Антон Чехов - страница 169
Нет, это не была заочная жажда существования, идущая от ненасытного человеческого сердца и цепляющаяся за жизнь, это не было ни жадное любопытство к тому, что будет после меня, ни завистливая ревность к далеким поколениям. Это была тоска исключительно тонкой, прелестной и чувствительной души, непомерно страдавшей от пошлости, грубости, скуки, праздности, насилия, дикости – от всего ужаса и темноты современных будней».[583]
Работал Чехов главным образом по утрам. О своем писательском труде говорил крайне сдержанно, редко делился планами, никогда не называл себя «художником». Кроме того, по наблюдениям Куприна, он никогда не жаловался на здоровье, считая, что порядочный человек не имеет права докучать ближним своими несчастьями. Чем сильнее он страдал, тем больше старался казаться бодрым. Если мать или сестра заставали его сидящим в кресле и пугались того, что глаза у «Антоши» закрыты, а черты лица искажены, он тут же принимался заверять родных, что это пустяки – «просто голова немножко болит». Ненавидел гримасы, вопли, трагедии, избегал людей, склонных давать спектакли. Настолько же, насколько он любил жизнь на театральной сцене, он ненавидел все, что напоминало театр в жизни. Авторитет Чехова и его популярность были так велики, что к нему ежедневно приходили – кто попросту взглянуть на знаменитость, а кто за помощью – десятки людей. «Около полудня и позднее, – пишет Куприн, – дом его начинал наполняться посетителями. В то же время на железных решетках, отделяющих усадьбу от шоссе, висли целыми часами, разинув рты, девицы в белых войлочных широкополых шляпах. Самые разнообразные люди приезжали к Чехову: ученые, литераторы, земские деятели, доктора, военные, художники, поклонники и поклонницы, профессора, светские люди, сенаторы, священники, актеры – и Бог знает, кто еще».[584]

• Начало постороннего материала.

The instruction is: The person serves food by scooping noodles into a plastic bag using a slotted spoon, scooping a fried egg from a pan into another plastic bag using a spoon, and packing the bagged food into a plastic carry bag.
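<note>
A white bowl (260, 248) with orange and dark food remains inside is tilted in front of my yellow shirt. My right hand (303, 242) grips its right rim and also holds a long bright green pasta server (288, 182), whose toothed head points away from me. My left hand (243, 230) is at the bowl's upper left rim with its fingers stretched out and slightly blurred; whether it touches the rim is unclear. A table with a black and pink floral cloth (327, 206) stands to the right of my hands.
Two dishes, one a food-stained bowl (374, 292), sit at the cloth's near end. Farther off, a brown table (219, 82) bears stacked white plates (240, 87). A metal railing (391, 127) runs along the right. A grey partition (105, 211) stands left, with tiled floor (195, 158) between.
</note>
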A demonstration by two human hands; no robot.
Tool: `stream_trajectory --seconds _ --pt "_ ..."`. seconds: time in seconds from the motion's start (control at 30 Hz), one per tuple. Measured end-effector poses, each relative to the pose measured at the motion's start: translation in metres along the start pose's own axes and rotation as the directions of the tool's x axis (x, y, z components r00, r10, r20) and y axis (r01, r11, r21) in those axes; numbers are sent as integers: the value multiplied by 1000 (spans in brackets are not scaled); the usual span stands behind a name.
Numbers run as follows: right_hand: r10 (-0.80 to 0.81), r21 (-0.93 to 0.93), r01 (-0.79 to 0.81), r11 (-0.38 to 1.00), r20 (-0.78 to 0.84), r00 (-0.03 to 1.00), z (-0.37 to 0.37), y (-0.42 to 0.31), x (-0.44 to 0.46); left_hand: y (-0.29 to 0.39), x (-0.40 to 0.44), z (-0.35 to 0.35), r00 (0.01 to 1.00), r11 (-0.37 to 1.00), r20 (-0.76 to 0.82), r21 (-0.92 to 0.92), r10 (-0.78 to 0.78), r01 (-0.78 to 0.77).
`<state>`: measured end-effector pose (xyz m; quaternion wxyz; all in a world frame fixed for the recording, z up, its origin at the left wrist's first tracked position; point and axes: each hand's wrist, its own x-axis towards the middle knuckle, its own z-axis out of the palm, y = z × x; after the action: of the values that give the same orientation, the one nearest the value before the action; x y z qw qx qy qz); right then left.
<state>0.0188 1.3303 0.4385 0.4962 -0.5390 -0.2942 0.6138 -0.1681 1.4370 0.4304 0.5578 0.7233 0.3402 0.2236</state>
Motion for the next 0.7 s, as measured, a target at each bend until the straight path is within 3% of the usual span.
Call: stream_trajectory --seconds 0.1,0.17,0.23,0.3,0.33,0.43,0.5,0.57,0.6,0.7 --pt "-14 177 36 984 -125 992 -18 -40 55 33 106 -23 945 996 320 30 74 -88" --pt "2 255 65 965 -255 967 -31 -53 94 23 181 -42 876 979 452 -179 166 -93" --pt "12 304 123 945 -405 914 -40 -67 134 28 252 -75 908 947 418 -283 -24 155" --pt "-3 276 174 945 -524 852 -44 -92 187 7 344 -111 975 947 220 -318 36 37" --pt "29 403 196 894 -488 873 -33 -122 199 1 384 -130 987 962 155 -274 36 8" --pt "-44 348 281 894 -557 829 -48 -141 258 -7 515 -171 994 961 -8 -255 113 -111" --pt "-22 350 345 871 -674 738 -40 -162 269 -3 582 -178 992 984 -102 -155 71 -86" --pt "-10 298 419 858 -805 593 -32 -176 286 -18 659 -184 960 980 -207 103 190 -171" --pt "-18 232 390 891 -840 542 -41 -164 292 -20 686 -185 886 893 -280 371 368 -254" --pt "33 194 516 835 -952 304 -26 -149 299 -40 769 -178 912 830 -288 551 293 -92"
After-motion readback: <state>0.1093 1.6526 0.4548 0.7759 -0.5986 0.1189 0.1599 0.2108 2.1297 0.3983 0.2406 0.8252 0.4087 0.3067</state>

Некоторые из посетителей пытались убедить Чехова в том, что он должен заняться политической деятельностью. По многолетней привычке он уклонялся от ответа или говорил, что писатель должен заниматься только литературой. А когда гость настаивал на своем, то бросал свою любимую фразу: «Послушайте, а знаете что? Ведь в России через десять лет будет конституция».[585] Однако с приходом весны 1901 года Россию снова потрясла серия актов насилия. Вследствие того, что Толстой высказывался в пользу преследуемых религиозных сект, его постановлением Священного Синода отлучили от церкви. Подобный средневековый приговор вместо того, чтобы сделать Толстого менее популярным, наоборот, еще шире распространил его влияние как в России, так и за ее рубежами. По улицам Москвы и Санкт-Петербурга прошли демонстрации, собиравшие огромные толпы народу. Новые законы, ограничивающие университетские вольности, спровоцировали беспорядки в студенческой среде. 4 марта перед Казанским собором в Санкт-Петербурге конные казаки пошли в наступление на мятежников. Многие студенты были убиты. Горький, который присутствовал при этом событии, позже, как вспоминает Мария Павловна, «в письме к брату… нарисовал жуткую картину избиения нагайками студентов, публики и офицеров, заступавшихся за избиваемых», прислал Чехову поистине драматический отчет: «Следственное производство по делу о 4-м марта установило точные цифры избитых: мужчин 62, женщин 34, убито – 4: технолог Стеллинг, медик Анненский, курсистка и старуха задавлены лошадьми. Полиции, жандармов и казаков ранено 54. Это за время минут 30–40, не больше! Судите же сами, какая горячая была схватка! Я вовеки не забуду этой битвы! Дрались дико, зверски, как та, так и другая сторона. Женщин хватали за волосы и хлестали нагайками, одной моей знакомой курсистке набили спину, как подушку, досиня, другой проломили голову, еще одной выбили глаз. Но хотя и рыло в крови, а еще неизвестно, чья взяла».